The instance is in this form if we print it out in console.
<myunittest.suite.TestSuite tests=
[<myunittest.suite.TestSuite
tests=[<__main__.TestAdd testMethod=test_add>]>,
<myunittest.suite.TestSuite
tests=[<__main__.TestSum testMethod=test_sum>,
<__main__.TestSum testMethod=test_sum_tuple>]>
]
>
The code in the loadTestsFromTestCase
method is shown below.
def loadTestsFromTestCase(self, testCaseClass):
...
testCaseNames = self.getTestCaseNames(testCaseClass)
if not testCaseNames and hasattr(testCaseClass, 'runTest'):
testCaseNames = ['runTest']
loaded_suite = self.suiteClass(map(testCaseClass, testCaseNames))
return loaded_suite
The loaded_suite = self.suiteClass(map(...))
line is a little strange.
The testCaseClass
is one of the two classes TestSum
and TestAdd
, and
both are derived from TestCase
. The testCaseNames
are the method
names defined in the classes like test_sum
, test_sum_tuple
, and
test_add
. The testCaseNames
is a list. The map
function turns
out to call the __init__
method of TestCase
, which is defined in the
case.py
module.
Let’s go back to the self.result = testRunner.run(self.test)
line
of code and what the run
is doing. The method invoked the
method run
in the TextTestRunner
class. The method looks like
this,
def run(self, test):
result = self._makeResult()
...
test(result)
...
return result
The test
argument is the TestSuite
object return by the loadTestsFromModule
method.
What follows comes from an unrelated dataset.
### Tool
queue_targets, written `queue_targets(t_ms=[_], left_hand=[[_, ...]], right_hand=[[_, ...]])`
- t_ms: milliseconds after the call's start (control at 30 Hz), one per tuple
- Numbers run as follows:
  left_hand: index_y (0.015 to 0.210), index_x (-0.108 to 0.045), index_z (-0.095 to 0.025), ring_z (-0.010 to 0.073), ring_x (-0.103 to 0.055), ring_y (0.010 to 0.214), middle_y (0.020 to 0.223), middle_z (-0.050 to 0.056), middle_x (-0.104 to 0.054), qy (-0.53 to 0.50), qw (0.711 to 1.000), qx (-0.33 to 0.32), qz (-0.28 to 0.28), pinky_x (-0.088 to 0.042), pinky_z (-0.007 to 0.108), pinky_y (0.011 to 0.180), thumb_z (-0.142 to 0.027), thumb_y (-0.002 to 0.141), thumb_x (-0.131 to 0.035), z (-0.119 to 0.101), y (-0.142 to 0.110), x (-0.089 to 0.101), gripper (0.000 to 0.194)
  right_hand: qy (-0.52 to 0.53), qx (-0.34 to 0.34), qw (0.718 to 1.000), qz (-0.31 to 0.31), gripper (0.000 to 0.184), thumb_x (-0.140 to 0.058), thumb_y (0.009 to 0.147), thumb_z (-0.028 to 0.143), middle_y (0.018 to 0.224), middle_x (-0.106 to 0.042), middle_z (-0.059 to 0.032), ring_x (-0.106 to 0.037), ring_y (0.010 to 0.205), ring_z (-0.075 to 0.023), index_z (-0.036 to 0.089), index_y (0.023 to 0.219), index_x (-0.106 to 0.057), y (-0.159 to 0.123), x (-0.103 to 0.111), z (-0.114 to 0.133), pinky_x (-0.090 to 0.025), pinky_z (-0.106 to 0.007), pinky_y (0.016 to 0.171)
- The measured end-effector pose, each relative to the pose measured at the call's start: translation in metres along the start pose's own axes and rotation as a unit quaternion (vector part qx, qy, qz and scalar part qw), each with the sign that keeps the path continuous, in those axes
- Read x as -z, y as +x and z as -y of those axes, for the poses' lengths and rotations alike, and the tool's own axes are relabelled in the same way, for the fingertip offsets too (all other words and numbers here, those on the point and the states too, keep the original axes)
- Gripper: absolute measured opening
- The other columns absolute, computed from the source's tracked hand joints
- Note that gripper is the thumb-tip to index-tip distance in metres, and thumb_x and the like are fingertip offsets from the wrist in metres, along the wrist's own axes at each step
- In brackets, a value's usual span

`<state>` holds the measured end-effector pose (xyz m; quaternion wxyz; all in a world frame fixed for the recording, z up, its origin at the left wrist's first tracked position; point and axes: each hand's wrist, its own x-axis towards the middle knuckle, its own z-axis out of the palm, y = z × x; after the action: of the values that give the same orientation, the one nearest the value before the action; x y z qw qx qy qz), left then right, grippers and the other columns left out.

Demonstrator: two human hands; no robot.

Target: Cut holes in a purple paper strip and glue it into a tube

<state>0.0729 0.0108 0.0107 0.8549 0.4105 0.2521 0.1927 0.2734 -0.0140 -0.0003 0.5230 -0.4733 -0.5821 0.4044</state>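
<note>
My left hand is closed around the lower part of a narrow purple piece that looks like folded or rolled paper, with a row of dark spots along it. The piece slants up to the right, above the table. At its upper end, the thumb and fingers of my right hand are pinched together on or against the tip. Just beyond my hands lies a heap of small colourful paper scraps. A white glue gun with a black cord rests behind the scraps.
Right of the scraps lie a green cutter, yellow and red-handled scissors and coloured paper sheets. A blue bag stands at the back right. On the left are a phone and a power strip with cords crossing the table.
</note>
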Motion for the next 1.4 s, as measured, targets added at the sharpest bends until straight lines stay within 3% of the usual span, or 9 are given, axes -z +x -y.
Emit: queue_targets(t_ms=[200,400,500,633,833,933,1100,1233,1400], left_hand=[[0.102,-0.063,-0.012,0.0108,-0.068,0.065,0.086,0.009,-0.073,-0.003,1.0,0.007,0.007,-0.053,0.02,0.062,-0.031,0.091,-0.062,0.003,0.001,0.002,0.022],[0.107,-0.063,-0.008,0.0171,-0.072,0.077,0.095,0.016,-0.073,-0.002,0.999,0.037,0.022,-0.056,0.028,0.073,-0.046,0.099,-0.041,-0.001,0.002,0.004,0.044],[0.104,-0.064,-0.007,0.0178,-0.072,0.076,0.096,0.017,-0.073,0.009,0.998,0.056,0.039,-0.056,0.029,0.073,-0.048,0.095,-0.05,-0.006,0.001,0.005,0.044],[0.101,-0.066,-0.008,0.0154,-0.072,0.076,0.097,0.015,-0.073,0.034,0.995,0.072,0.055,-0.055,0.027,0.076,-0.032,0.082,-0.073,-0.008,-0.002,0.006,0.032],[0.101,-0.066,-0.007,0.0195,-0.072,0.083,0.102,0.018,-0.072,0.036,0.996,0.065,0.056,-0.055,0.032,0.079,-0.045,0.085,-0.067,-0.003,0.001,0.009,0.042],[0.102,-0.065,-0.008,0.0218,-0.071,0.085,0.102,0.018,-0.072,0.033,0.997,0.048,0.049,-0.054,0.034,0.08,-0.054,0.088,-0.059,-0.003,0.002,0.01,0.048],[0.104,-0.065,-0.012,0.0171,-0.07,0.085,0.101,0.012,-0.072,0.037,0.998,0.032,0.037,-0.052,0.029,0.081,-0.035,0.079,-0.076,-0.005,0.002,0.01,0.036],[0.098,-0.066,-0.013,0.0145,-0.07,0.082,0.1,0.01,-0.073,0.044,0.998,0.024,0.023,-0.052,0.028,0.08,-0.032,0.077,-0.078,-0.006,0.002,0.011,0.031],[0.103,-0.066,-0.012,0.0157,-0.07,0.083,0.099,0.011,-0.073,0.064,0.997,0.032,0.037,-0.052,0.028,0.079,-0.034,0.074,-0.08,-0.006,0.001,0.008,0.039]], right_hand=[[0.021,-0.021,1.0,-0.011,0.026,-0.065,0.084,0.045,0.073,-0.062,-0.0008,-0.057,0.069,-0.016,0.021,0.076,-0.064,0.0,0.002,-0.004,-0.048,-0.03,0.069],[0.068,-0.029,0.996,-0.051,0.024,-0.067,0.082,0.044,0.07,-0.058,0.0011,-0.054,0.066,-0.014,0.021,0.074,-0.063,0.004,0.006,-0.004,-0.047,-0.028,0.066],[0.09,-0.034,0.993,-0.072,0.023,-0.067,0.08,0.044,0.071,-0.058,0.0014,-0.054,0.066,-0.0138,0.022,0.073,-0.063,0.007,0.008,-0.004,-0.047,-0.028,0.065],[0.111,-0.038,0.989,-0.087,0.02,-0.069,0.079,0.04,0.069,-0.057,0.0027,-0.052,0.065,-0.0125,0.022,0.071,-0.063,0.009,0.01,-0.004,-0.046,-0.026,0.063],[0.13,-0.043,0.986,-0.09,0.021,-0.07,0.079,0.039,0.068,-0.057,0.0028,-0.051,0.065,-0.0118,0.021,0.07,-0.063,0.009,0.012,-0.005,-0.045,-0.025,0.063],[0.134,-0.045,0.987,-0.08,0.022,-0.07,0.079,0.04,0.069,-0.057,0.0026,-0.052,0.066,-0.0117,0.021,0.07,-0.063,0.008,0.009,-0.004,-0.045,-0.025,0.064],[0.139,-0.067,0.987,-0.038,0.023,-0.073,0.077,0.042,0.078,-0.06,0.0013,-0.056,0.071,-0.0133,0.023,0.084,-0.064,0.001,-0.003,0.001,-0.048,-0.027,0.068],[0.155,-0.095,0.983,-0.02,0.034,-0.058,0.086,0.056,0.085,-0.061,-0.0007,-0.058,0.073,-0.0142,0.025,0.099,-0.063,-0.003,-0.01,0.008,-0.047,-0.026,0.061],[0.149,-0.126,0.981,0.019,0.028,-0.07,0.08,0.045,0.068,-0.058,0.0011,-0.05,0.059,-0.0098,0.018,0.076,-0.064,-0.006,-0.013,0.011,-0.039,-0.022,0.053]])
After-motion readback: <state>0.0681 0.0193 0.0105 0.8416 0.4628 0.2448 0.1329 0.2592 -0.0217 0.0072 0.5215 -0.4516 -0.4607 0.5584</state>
The run method above calls the __call__
method of the TestSuite
object,
which in turn calls the run
method of TestSuite
. The run
method of TestSuite
class is very interesting, and it is recursive. The code looks like this,
# concept code
def run(self, result, ...):
...
for index, test in enumerate(self):
...
test(result)
...
return result
The run
method of TestSuite
class will invoke the run
method of TestCase
class during the recursive call. The run
method of TestCase
code looks
like this,
def run(self, result=None):
...
result.startTest(self)
try:
...
outcome = _Outcome(result)
try:
self._outcome = outcome
with outcome.testPartExecutor(self):
self.setUp()
if outcome.success:
outcome.expecting_failure = expecting_failure
with outcome.testPartExecutor(self, isTest=True):
testMethod()
outcome.expecting_failure = False
with outcome.testPartExecutor(self):
self.tearDown()
self.doCleanups()
....
The testPartExecutor
is a context manager defined in the _Outcome
class.
It catches most exceptions. The code is shown below.
# testPartExecutor method in _Outcome
@contextlib.contextmanager
def testPartExecutor(self, test_case, isTest=False):
old_success = self.success
self.success = True
try:
yield
except KeyboardInterrupt:
raise
except SkipTest as e:
self.success = False
self.skipped.append((test_case, str(e)))
except _ShouldStop:
pass
except:
exc_info = sys.exc_info()
if self.expecting_failure:
self.expectedFailure = exc_info
else:
self.success = False
self.errors.append((test_case, exc_info))
# explicitly break a reference cycle:
# exc_info -> frame -> exc_info
exc_info = None
else:
if self.result_supports_subtests and self.success:
self.errors.append((test_case, None))
finally:
self.success = self.success and old_success
The source code becomes quite complicated at this stage. But this is essentially how the unittest module works.
I actually have two Python testing books which I haven’t started reading. Also I need to add some unittest code to my own projects.